With election results and predictions steering us back towards a darker age, are there brighter futures to be pursued and imagined? Join us – a quartet of migrant writers – as we delve into the very essence of Utopia. Here, we intertwine evocative readings with a lively, engaging dialogue with our audience. We invite you to ask yourself: What does Utopia look like for me?
In a world of change, of hopes and fears, where do we go? The Xenophiles explore alternative visions: the future as it could be, the past as it might have been, the present as it was imagined.
Share a reading or a question
We welcome your stories, visions, and misgivings. If you’d like to join in, share a reading or propose a thought-provoking question, please get in touch – that’ll allow us to make space for various ideas and perspectives. Please send your contribution, in English and ideally limited to a page, to rokhaya.seck@debalie.nl by January 19.
About the Xenophiles
Raised on different continents, The Xenophiles believe in the power of all that is peculiar, foreign, strange, and original. Why fight xenophobia, when you can celebrate xenophilia? As writers, we thrive on the complexity of human relationships; as Xenophiles we find joy in the risks and rewards of engaging with each other on challenging topics.

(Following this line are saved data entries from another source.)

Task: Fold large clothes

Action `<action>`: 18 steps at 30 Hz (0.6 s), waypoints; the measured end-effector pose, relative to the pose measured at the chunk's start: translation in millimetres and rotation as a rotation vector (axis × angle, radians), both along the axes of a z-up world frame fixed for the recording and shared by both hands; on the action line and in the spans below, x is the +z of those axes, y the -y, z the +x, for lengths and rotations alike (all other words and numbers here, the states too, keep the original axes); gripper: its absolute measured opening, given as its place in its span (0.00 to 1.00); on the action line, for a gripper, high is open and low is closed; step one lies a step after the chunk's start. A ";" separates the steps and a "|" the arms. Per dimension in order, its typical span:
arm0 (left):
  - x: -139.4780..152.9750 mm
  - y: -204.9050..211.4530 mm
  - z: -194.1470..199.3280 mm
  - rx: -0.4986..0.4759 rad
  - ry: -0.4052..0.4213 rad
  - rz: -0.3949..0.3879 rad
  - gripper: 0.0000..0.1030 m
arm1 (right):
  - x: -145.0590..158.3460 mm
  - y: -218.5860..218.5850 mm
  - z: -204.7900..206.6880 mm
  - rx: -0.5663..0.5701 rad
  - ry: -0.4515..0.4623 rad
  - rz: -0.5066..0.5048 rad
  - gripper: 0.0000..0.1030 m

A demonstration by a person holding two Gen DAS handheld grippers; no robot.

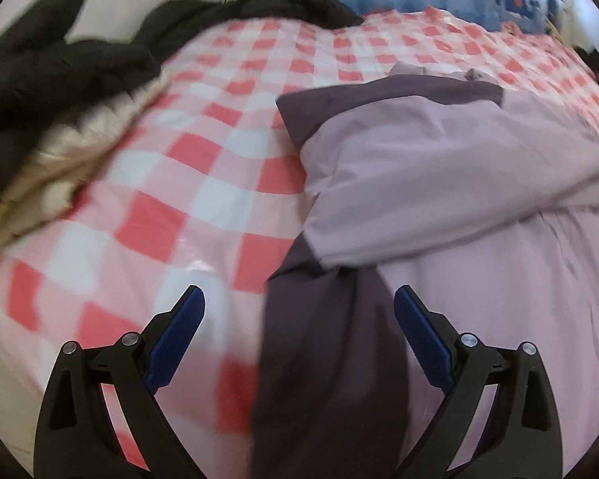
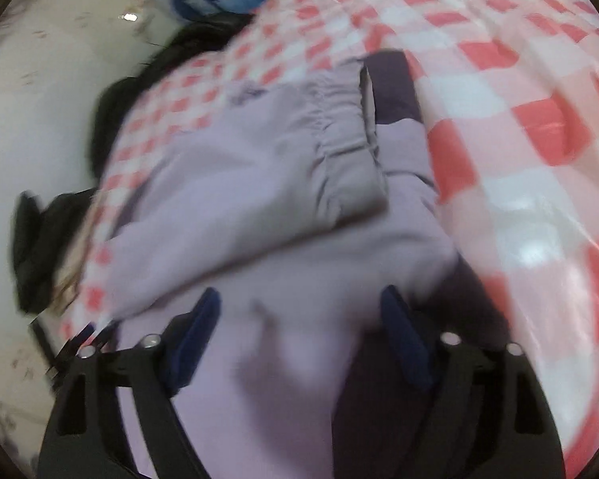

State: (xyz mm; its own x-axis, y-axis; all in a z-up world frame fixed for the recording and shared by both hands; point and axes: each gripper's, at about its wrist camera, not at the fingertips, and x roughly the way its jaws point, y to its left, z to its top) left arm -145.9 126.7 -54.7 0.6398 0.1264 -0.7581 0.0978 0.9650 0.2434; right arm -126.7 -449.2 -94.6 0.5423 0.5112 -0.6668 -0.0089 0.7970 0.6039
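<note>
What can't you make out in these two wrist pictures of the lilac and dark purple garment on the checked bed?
- Lilac and dark purple garment: right side cut off, left wrist view.
- Its near end: motion-blurred, right wrist view.
- Black padded coat: partly cut by the left edge; shape unclear.

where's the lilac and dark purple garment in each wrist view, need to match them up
Left wrist: the lilac and dark purple garment fills the right half, folded, with a dark strip running down between the open fingers.
Right wrist: the same garment fills the centre and bottom, its gathered cuff or hem uppermost.
Shared landmark: the red and white checked sheet under it, and the black jacket at the bed's edge.
</note>
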 end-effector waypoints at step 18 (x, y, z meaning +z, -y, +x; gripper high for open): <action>49.9 -8.4 -150.0 -0.109 0.069 0.015 0.89 | -95.6 92.4 -224.3 0.087 -0.188 0.528 0.91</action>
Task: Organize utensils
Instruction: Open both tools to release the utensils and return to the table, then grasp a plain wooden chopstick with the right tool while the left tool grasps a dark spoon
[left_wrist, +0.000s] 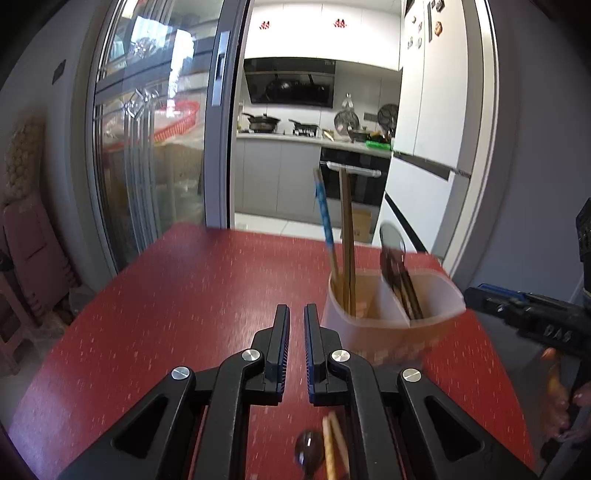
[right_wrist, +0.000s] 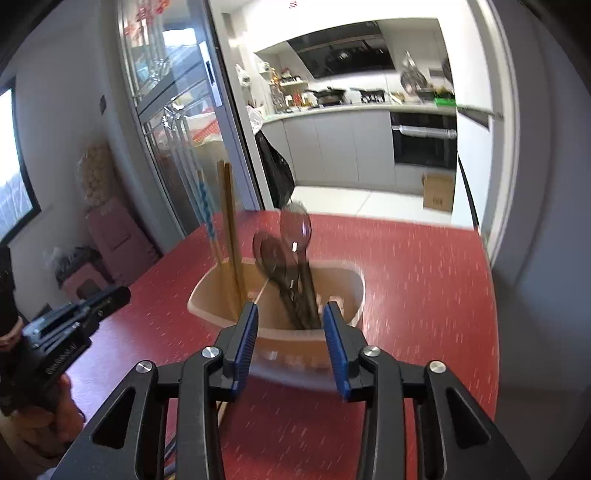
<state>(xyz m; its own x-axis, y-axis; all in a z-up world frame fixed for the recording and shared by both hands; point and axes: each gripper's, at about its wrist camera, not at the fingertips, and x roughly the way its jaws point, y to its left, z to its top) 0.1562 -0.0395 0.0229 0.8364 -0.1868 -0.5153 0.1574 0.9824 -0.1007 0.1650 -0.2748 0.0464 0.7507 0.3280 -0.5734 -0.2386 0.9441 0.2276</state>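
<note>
A pale two-compartment utensil holder (left_wrist: 391, 325) (right_wrist: 280, 332) stands on the red table (left_wrist: 184, 295). Its left compartment holds chopsticks (left_wrist: 345, 240) (right_wrist: 227, 221), one pair with a blue pattern. Its right compartment holds dark spoons (left_wrist: 397, 273) (right_wrist: 291, 266). My left gripper (left_wrist: 296, 314) hovers left of the holder, jaws nearly closed and empty. A wooden chopstick pair (left_wrist: 334, 446) and a dark spoon (left_wrist: 308, 448) lie on the table under it. My right gripper (right_wrist: 290, 314) is open, just in front of the holder, empty.
The table's far edge (left_wrist: 277, 232) faces an open kitchen doorway with a glass sliding door (left_wrist: 147, 147) on the left and a white fridge (left_wrist: 428, 129) on the right. The right gripper body (left_wrist: 528, 317) shows right of the holder.
</note>
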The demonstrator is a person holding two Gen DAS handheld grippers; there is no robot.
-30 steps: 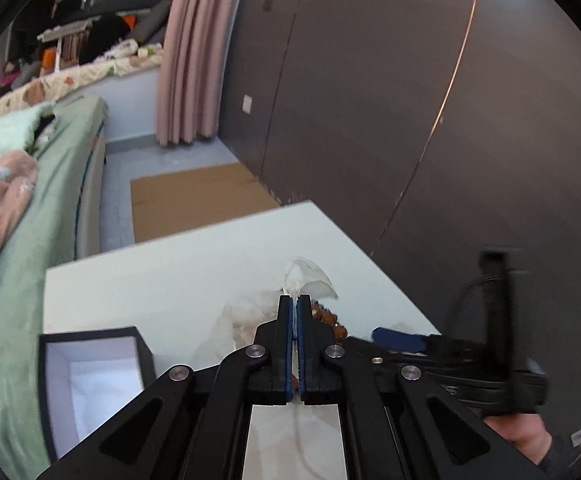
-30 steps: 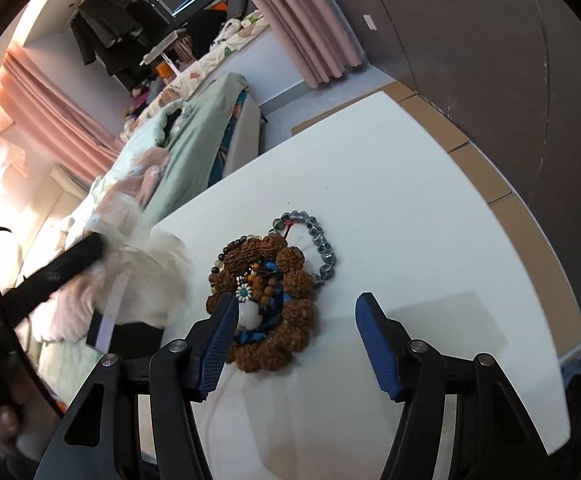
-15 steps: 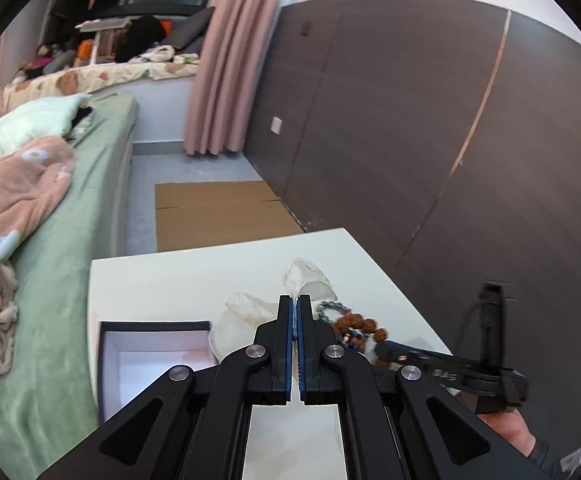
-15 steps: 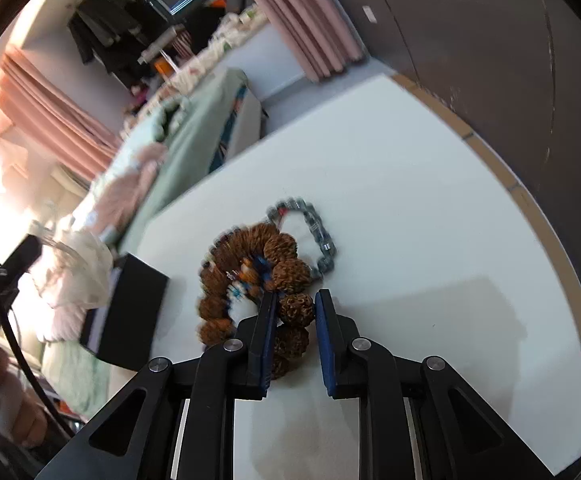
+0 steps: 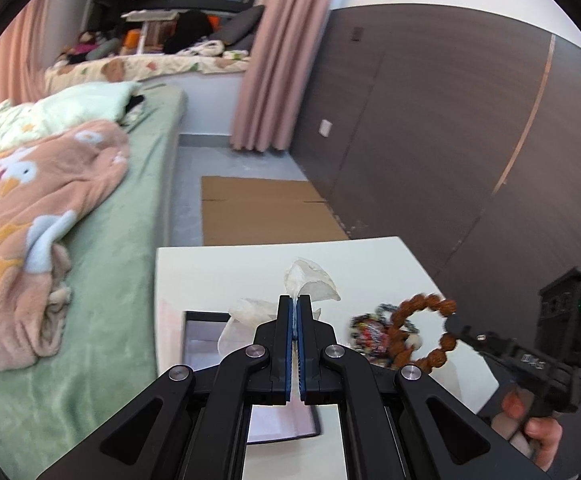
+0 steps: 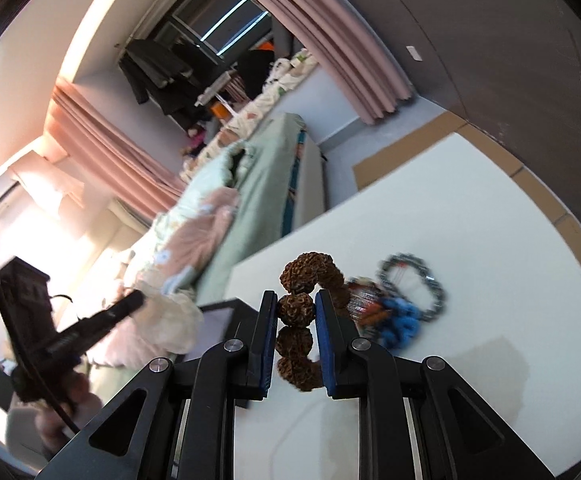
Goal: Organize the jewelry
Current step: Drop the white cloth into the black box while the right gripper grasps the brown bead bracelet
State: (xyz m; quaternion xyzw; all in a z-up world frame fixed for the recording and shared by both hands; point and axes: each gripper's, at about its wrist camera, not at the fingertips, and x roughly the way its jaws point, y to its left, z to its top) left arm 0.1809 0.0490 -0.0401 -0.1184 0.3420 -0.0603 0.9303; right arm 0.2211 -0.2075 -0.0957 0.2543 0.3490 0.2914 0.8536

We are Vamba, the Liberian-Kuwaiti scholar from Groningen; Julie, the American who speaks Dutch with a Frisian accent; Amal, the Indian Sri-Lankan who arrived from Glasgow; and Richard, the Dutchman who still swears like a South African on his bike.
About the speakers
Amal Chatterjee briefly served the worst cappuccinos in Scotland. Sri Lankan Tamil, Indian Bengali, from Calcutta, Glasgow, Amsterdam, Oxford, with toes in Paris and Catalunya. So of several places at once, he insists. Speaker of English, Bengali, now Dutch, mangler of others. Novelist, playwright, fiction tutor (so of making things up) at Oxford University, he’s also written history and is now meddling in scriptwriting and … more history. He’s mentored writers from Peru to Poland, Uganda to the US, Nepal to the Netherlands. (Possibly overly) concerned about everywhere, he delights in food, books, films, ideas – and in being one of the Xenophiles, knowing there is so much more to know about everyone, about the world.
Vamba Sherif was born in Liberia, although many Liberians think he’s a foreigner because of his strange accent. He’s lived in Kuwait and Syria, and has families in Sierra Leone and Guinea. He speaks many languages, and his Arabic was once as good as the poets of the Pre-Islamic era, until it was tainted by Dutch and the habit of doing normal. He dabbles in acting, and his books have been published in many languages. He insists without apology that he belongs to the world, to all the books and films he’s ever read and seen. He celebrates Xenophilia and has made it a lifelong goal to convert the world to this very appealing idea.
Richard de Nooy managed to postpone his writing career by studying journalism in South Africa and psychology in the Netherlands, before going on to procrastinate as a bouncer, cartoonist, editor, copywriter, and father. When he finally published his debut at the age of 40, it won the University of Johannesburg Prize for Best First Book. He went on to write his next three novels in Dutch and English. Although Richard has seen little of the world, this did not stop him writing almost 100 travel blogs about destinations unvisited. He spends most of his life inside his head, exploring a landscape where all things strange, new and unexpected are celebrated, which is the lifeblood of Xenophilia.
Jing-Jing Lee was born in the working class west of Singapore, where there are no glitzy skyscrapers, just smog-producing factories. As an adolescent, she toyed with the idea of growing up to be a pragmatic adult, to the extent that she minored in marketing at a business university. She held out until she was twenty, before quitting her studies halfway and running off to work on her writing in Oxford. Since then, she has spent time in Oxford, Bremen, Hamburg, and Amsterdam. Having lived in different places and figured out that the best things about those places are endemic (the embarrassment of riches that is the food-scene in Singapore, the freedom she feels in Holland, and the random little parks in England), Jing is worried that she will never find a place where she will comfortably call home, much less Utopia.